Copy the full listing exactly.

## RAW DATA
_ _ _ _ _ _ _
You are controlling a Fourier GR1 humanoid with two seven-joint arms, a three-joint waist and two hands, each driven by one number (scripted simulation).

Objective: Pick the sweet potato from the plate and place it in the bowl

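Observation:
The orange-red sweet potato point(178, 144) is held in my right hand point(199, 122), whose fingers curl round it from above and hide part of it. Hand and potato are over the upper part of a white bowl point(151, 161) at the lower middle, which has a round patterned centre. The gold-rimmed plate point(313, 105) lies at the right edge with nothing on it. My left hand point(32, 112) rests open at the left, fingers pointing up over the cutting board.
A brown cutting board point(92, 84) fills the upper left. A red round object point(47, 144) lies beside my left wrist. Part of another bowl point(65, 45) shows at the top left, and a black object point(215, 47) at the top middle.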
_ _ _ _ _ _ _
## SOLVED EXERCISE
You are controlling a Fourier GR1 humanoid with two seven-joint arms, a three-joint waist and two hands, each driven by one number (scripted simulation).

Objective: Pick the sweet potato from the plate and place it in the bowl

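Observation:
The orange-red sweet potato point(178, 144) is held in my right hand point(199, 122), whose fingers curl round it from above and hide part of it. Hand and potato are over the upper part of a white bowl point(151, 161) at the lower middle, which has a round patterned centre. The gold-rimmed plate point(313, 105) lies at the right edge with nothing on it. My left hand point(32, 112) rests open at the left, fingers pointing up over the cutting board.
A brown cutting board point(92, 84) fills the upper left. A red round object point(47, 144) lies beside my left wrist. Part of another bowl point(65, 45) shows at the top left, and a black object point(215, 47) at the top middle.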

That wraps up the exercise.